The Church of Holy Ilija is located on the road E661 leading from Banja Luka to Jajce and Mrkonjic Grad. The church is situated on a necropolis with tombstones, among which two are decorated with crosses, rosettes and half-moons, carved in high relievo. Above the church, on the rock over the Vrbas canyon, there are remains of a medieval fortress of the Greben city. Since Greben is mentioned in sources in the end of the 12th century, it is possible that the church under it was built at the same time. In the 15th century feudal lords from the Vojsalic family, the heirs of Hrvoje Vukcic Hrvatinic, oversaw the reconstruction of the monastery under the city of Greben.
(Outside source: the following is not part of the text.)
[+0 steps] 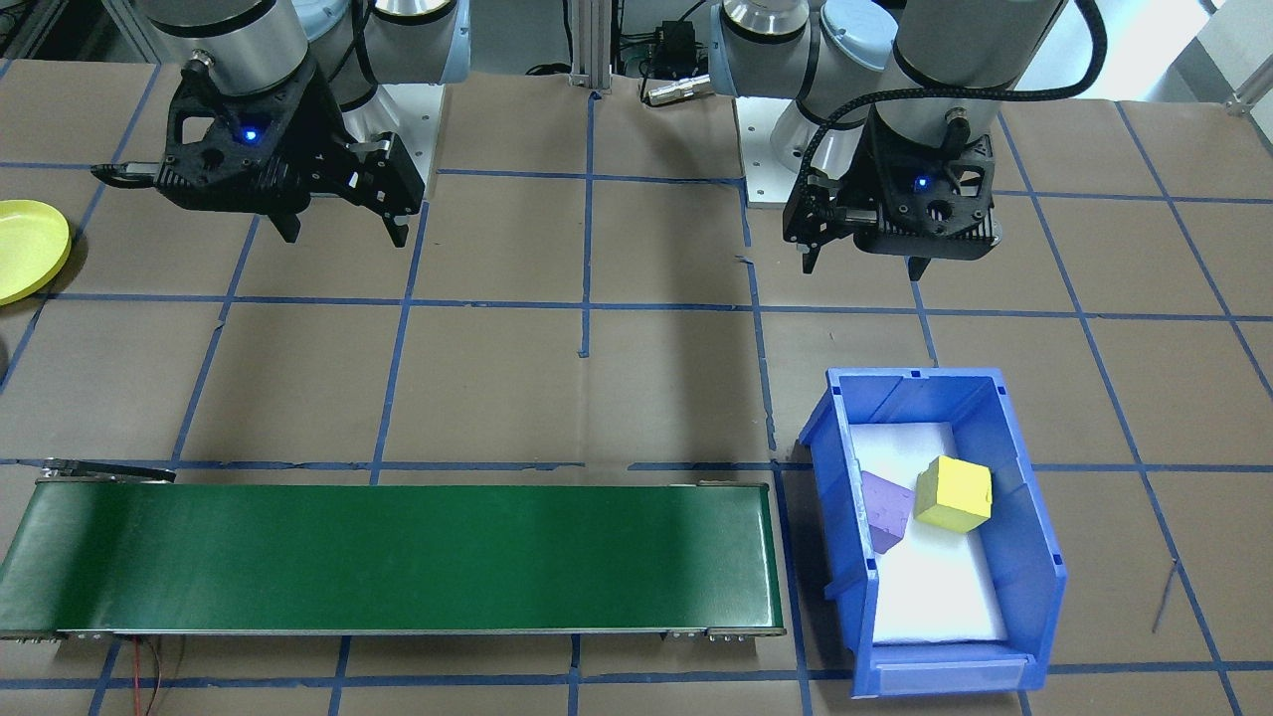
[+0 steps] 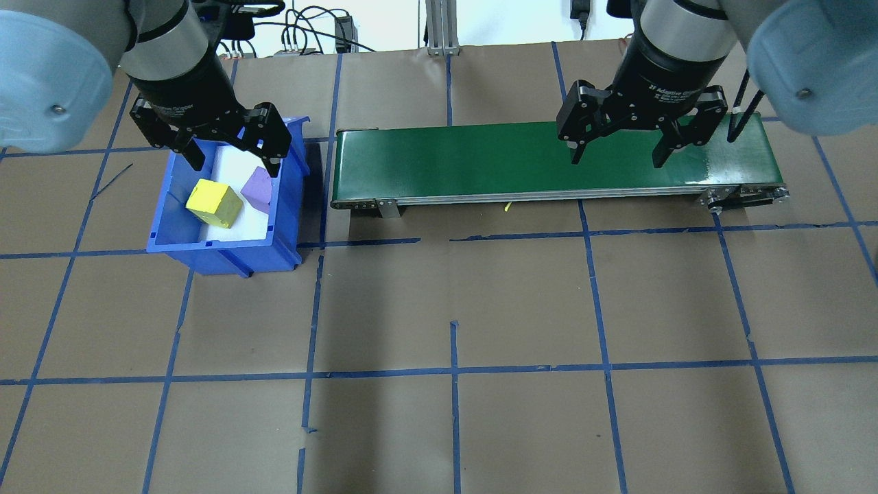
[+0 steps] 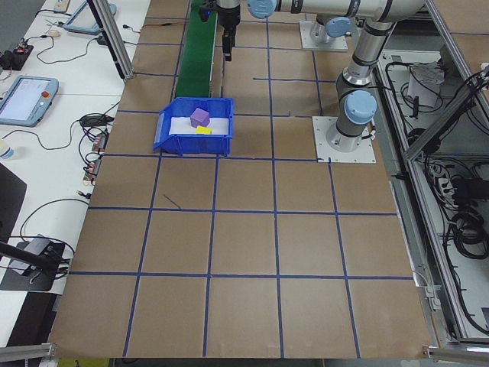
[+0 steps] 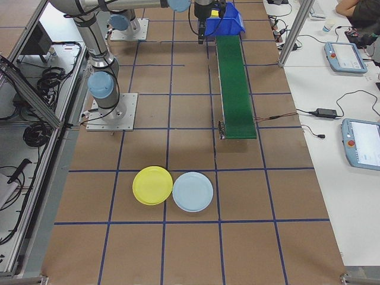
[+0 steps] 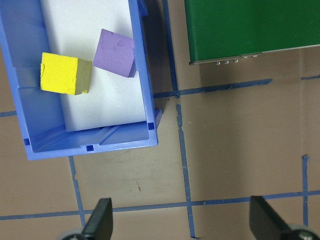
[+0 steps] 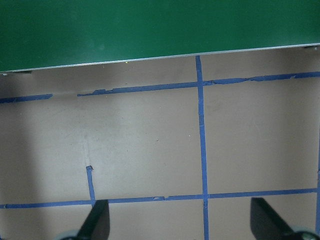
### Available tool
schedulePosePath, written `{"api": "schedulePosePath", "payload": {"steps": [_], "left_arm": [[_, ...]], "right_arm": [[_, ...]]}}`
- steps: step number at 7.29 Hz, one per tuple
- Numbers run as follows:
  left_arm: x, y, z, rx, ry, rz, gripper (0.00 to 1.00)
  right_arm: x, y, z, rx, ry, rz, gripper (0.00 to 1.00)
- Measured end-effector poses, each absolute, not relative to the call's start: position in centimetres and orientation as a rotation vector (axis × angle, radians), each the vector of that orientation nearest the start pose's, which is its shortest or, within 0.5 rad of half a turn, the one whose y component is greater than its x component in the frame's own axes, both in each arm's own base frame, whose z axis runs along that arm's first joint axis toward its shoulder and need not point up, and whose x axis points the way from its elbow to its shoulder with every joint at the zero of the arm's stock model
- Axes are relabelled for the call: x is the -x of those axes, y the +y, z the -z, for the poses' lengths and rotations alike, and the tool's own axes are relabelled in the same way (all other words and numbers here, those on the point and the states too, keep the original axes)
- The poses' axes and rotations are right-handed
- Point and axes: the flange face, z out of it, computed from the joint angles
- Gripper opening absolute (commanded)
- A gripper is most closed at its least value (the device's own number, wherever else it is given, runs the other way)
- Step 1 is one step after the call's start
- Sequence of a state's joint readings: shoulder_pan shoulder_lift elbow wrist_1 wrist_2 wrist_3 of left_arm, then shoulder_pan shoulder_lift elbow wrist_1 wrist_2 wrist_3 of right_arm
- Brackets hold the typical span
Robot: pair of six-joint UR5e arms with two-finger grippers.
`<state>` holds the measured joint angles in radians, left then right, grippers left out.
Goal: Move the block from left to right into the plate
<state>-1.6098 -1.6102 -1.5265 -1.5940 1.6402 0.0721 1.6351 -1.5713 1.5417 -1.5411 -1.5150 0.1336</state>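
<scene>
Two blocks, yellow (image 2: 214, 204) and purple (image 2: 258, 187), lie tilted in the blue bin (image 2: 226, 257) at the overhead view's upper left, corners up, no long axis. Both claws, left (image 2: 236, 152) and right (image 2: 616, 147), hang spread and empty. The tilted faces may slip from the fingers; the yellow plate (image 1: 28, 249) sits at the front view's left edge.

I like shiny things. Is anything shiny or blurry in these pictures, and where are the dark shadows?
Overhead view: soft glare along the green belt, blurry pale arm joints in the corners. Front-facing view: a wide dark shadow crosses the table above the belt. Right wrist view: a shadow darkens the left side, and the fingers look blurred.
</scene>
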Motion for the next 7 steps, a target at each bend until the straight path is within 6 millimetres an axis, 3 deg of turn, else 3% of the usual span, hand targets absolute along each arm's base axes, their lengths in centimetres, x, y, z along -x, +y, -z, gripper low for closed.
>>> {"api": "schedulePosePath", "payload": {"steps": [5, 7], "left_arm": [[14.6, -50.2, -48.3, -0.174, 3.063, -0.039, 1.00], [13.1, -50.7, -48.4, -0.055, 3.062, -0.032, 1.00]], "right_arm": [[-17.0, -48.2, -50.0, -0.107, 3.085, -0.006, 1.00], [-17.0, -48.2, -50.0, -0.107, 3.087, -0.006, 1.00]]}}
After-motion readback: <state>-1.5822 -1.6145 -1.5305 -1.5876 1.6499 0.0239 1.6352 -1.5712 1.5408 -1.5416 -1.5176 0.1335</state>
The monastery was deserted in 1527-1528 when Jajce and Greben fell under the Turkish rule. Between 1718 and 1739 an anonymous Austrian spy recorded that by the homonymous spring and the village of Krupa lies a great abandoned Orthodox monastery. The Church of Holy Ilija in Krupa na Vrbasu was reconstructed in 1889 by the metropolitan Sava Kosanovic. “Doorsteps of the west and south doors, as well as an inscribed church panel were removed by the Turks and used in a construction of a mosque”, said Kosanovic. The church was re-roofed in 1889 and a belfry was added. In 1941 it was burned by the Ustashas.

Fragments of painted plaster were found in the ground by the church, and are deemed to be older than 1527-1528, after when the church was abandoned. It is assumed that they date back from before 1447 when, according to written records, the church of Greben was reconstructed. The Church of Holy Ilija in Krupa na Vrbasu is just one of the sights worth visiting in this beautiful place, between two Vrbas canyons.




The ruins of the medieval fortified city of Zvecaj are located around 10km south of Banja Luka, on the south slopes of the rock over the left Vrbas bank. Zvecaj was first mentioned in 1404, when herceg Hrvoje Vukcic made a deal here with the people of Dubrovnik against the Bosnian king Ostoja. It is assumed that the fortification predates this times. In 1419 Bosnian King Stjepan Ostojic confirmed the privileges of the people of Dubrovnik in Zvecaj. In 1463 the Turks overtook the fortification and in the end of the same year it was reclaimed by the Hungarian army of Matija Kovin. It served as a fort of the Jajce Banovina until 1527 when it was handed over to the Turks by Captain Andrija Dresneki. The city was consisting of a citadel, walls descending to Vrbas and towers, one of which was preserved up to the height of 10m.